Familie als Motiv, als Quelle fur sein künstlerisches Tun und für sein Schreiben. Akın Emanuel Şipal ist fasziniert vom Familienverbund als Speicher von Erfahrungen über die Zeiten hinweg, in den sich Zärtlichkeiten, Gewalttätigkeit, Rituale, Wissen einschreiben und unser Denken und Tun prägen. Von der Schicksalsgemeinschaft, vom Unausweichlichen, in eine ganz bestimmte, nicht zu verleugnende Geschichte hineingeboren zu sein. „Familien sind unendliche Geschichten, es wiederholen sich immer dieselben Muster. Alte Schlösser mit Gespenstern aus allen Generationen. Jede Familie hat ihr Thema, und das zieht sie durch, bis sie ausstirbt“, heißt es in Shirin & Leif, womit sich der Wunsch, ja nicht zu werden, wie die eigenen Eltern, dann auch erledigt hat. Eigentlich sind alle bisherigen Stücke von Akın Emanuel Şipal  Familiengeschichten.

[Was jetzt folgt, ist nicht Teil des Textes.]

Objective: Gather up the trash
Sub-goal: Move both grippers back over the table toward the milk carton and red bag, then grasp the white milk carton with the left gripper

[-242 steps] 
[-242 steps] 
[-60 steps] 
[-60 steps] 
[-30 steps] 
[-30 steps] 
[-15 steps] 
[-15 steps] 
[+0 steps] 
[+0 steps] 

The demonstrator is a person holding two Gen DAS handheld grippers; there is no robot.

Das muss nicht zwangsläufig ein autobiografisches Schreiben sein. Bei seinem neuesten Stück Mutter Vater Land, das im Herbst in Bremen zur Uraufführung kommen soll, ist es das. Auch wenn das Autobiografische und das Fiktionale darin kunstvoll verschwimmen. Die eigene Familie wird hier zum Gegenstand. Überhöht. Ästhetisiert. Aber doch ganz sichtbar und real. Akın Emanuel Şipal wird zum Chronisten für hundert Jahre Familiengeschichte. Vier Generationen begegnen sich in Szenen, Anekdoten, Tiraden, Träumen und Rachefantasien. Fast hat man das Gefühl, alle bisher angeschlagenen Töne, alle Formen der dramatischen Verdichtung, mit denen der Autor bisher gespielt und experimentiert hat, sind in diesen Text geflossen. Wir werden ihm sehr gut zuhören.